Three of the largest and most powerful earthquakes in United States history happened more than 200 years ago in Missouri. Today, the new Madrid Seismic Zone is also the most active earthquake zone in the country, averaging 200 small quakes every year.
While mother nature is unpredictable, experts said if another major earthquake in the area occurred, it would be felt throughout the Midwest and would damage most of southern and eastern Missouri. That's why Amy Russell, with Greene County Emergency Management, said it's important to be ready.

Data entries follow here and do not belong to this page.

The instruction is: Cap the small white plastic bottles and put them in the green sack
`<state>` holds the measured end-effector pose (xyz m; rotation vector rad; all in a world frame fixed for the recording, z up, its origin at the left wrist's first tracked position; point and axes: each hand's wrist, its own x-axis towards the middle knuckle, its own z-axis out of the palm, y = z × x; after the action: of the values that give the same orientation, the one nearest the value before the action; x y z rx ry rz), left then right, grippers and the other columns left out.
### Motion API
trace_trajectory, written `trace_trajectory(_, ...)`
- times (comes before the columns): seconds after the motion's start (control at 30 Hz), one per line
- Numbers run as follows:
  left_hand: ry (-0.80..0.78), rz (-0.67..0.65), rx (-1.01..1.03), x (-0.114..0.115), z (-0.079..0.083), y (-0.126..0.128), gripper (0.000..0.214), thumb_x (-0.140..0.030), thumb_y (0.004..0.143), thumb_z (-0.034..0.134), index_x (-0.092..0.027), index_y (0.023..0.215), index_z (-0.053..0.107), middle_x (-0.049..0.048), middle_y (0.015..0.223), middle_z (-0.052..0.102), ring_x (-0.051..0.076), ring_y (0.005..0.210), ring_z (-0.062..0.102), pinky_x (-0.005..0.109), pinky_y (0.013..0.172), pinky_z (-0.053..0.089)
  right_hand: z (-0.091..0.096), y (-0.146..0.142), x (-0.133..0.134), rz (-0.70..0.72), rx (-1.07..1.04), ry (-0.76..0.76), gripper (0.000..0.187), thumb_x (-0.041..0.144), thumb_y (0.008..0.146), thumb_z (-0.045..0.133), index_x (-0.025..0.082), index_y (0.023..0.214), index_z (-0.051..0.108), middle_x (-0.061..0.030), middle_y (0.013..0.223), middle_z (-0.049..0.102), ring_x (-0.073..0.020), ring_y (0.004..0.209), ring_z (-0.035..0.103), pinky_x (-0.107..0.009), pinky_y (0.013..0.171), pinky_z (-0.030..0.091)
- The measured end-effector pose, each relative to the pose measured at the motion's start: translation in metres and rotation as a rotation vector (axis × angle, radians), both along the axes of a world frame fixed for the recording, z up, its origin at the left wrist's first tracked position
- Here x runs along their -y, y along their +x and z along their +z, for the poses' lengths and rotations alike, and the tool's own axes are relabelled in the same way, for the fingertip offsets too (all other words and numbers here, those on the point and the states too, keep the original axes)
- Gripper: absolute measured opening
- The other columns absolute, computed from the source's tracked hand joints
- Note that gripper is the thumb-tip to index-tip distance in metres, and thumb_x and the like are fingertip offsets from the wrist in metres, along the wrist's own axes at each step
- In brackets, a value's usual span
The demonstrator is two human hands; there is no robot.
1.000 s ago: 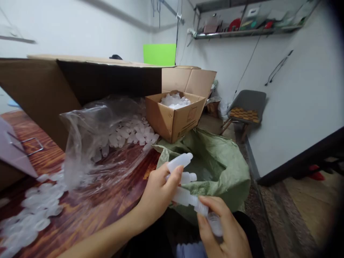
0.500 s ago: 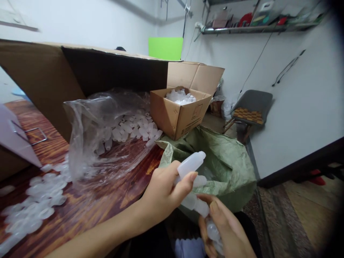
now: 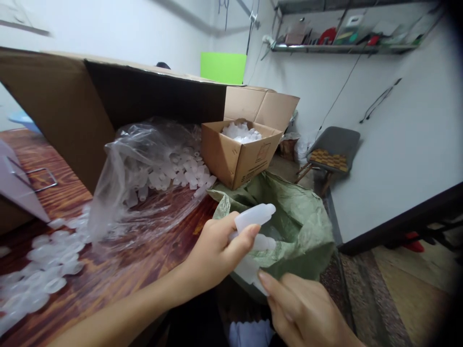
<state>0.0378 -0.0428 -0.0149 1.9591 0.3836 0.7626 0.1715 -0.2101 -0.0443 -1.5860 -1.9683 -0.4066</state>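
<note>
- The left hand (image 3: 220,253) is curled, thumb pressed against fingers, pinching a translucent white plastic bottle with a narrow neck (image 3: 255,217) that points toward half past two.
- Below it, the same hand holds a second translucent white bottle (image 3: 263,242), its neck toward three o'clock, and a lowest translucent white bottle (image 3: 249,269), slanting toward half past four.
- The right hand (image 3: 304,303), at four o'clock from the left, has its fingers drawn together, pinching the outer end of the lowest bottle; its palm is hidden.
- At two o'clock from the left hand, near the bottles, gapes a green woven plastic sack (image 3: 307,226).
- Beyond, between twelve and one, an open brown cardboard box (image 3: 237,159) holds white plastic pieces (image 3: 240,132).
- Toward half past ten, a crumpled clear plastic bag (image 3: 125,154) lies around many small white pieces (image 3: 162,176).
- At nine o'clock, round translucent pieces (image 3: 47,270) lie scattered on the reddish-brown wood-grained desk (image 3: 144,255).
</note>
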Motion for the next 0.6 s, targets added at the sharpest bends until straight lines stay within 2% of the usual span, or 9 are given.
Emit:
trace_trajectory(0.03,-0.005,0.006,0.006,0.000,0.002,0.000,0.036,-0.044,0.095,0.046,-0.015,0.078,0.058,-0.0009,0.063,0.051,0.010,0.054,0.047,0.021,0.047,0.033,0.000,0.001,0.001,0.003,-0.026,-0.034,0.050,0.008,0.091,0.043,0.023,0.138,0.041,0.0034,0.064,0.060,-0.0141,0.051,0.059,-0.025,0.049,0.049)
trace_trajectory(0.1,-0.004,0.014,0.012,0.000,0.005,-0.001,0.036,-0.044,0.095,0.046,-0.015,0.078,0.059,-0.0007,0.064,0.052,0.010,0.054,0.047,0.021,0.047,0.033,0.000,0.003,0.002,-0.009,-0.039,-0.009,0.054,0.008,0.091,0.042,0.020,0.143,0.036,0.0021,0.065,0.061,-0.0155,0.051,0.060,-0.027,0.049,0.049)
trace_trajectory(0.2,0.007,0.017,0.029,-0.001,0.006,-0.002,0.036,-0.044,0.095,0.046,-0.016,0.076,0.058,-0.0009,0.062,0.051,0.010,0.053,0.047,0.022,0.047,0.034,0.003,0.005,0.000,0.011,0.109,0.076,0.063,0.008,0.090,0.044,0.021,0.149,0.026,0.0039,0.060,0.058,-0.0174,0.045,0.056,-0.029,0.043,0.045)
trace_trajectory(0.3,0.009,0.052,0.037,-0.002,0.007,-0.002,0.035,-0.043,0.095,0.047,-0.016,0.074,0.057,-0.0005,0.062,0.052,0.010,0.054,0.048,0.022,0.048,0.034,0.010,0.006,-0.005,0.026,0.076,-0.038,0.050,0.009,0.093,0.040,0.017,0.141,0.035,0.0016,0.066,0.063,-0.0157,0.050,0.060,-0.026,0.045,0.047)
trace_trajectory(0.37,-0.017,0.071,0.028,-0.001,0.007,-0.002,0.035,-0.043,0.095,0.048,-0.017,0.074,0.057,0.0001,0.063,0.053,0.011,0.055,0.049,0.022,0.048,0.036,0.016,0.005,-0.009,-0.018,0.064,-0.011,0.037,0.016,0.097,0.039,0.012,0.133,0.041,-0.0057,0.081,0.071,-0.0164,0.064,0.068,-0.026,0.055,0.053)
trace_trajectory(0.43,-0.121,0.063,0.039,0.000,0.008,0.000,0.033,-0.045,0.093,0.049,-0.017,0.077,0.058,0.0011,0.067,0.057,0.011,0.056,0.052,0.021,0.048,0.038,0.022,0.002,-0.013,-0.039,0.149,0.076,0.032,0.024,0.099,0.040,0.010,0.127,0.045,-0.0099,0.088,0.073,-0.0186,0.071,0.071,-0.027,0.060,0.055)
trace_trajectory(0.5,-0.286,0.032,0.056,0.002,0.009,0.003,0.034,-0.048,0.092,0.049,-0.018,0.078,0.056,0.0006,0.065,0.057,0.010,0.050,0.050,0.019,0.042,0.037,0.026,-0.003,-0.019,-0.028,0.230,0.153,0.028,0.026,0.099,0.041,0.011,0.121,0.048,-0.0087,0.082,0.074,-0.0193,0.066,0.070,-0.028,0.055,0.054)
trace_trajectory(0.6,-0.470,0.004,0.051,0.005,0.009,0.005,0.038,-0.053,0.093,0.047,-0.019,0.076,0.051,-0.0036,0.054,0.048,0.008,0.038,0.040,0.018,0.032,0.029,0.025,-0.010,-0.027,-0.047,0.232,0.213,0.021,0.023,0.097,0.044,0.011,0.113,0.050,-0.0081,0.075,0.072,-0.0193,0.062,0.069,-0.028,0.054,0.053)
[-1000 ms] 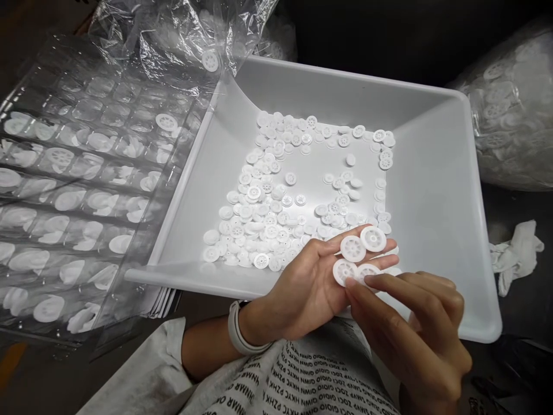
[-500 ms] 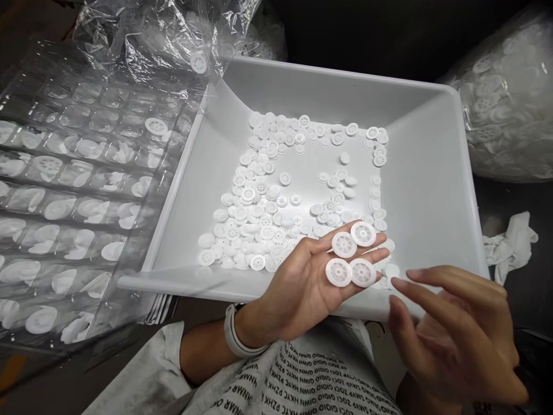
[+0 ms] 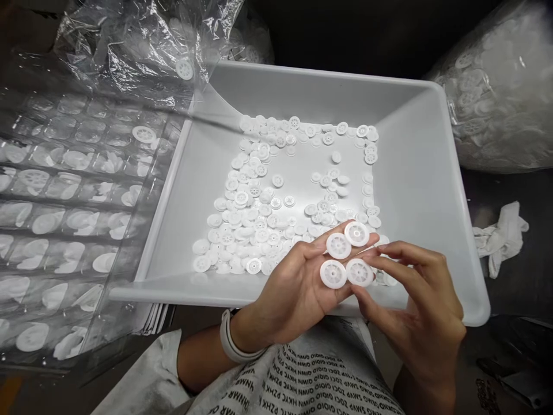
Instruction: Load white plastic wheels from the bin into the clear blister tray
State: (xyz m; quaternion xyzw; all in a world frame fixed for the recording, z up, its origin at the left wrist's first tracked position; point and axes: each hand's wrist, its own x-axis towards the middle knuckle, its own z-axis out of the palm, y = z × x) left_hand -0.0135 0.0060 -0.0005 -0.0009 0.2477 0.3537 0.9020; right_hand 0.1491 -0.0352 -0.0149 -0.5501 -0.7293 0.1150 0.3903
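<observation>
My left hand (image 3: 298,282) is turned palm up over the front edge of a grey bin, carrying several white plastic wheels (image 3: 338,246) with spoked centres, which lie flat on its palm and fingers. From the right, my right hand (image 3: 415,294) reaches in, its thumb and fingertips closed about the rim of the lower right wheel (image 3: 360,272). That wheel still rests against the left fingers. Beneath both hands, many similar loose wheels (image 3: 242,199) cover parts of the bin floor, heaped most thickly at the left and front.
The grey bin (image 3: 464,230) has high sloping walls. Left of it lies a clear compartment tray (image 3: 93,190) with white parts in many pockets. Plastic bags of white parts stand at the back left (image 3: 173,43) and right (image 3: 505,98). A crumpled white cloth (image 3: 505,236) lies at right.
My right hand has moved left and up to the left hand, its fingertips now at the lower right wheel. The left hand keeps the wheels on its palm. The view has shifted slightly.
</observation>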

"We would so much rather people be over-prepared than not know what to do if it were to happen," explained Russell. "It may seem like the sky is falling, but it is better to plan for the worst and be ready."
Missouri and Arkansas are among the states that could be impacted by a New Madrid Seismic Zone earthquake. Studies show falling debris creates the most injuries during an earthquake in developed countries such as the United States.
Experts said the best way to protect yourself and others from falling debris is to follow the Drop, Cover, and Hold on technique.
DROP: To your hands and knees.
COVER: If able, cover your head and neck with your hands and arms underneath a table or desk.
HOLD ON: Until the shaking stops.
The shakeout is only a drill and is set to take place on Thursday, October 17, at 10:17 a.m. However, it is something that can be practiced anywhere at any time.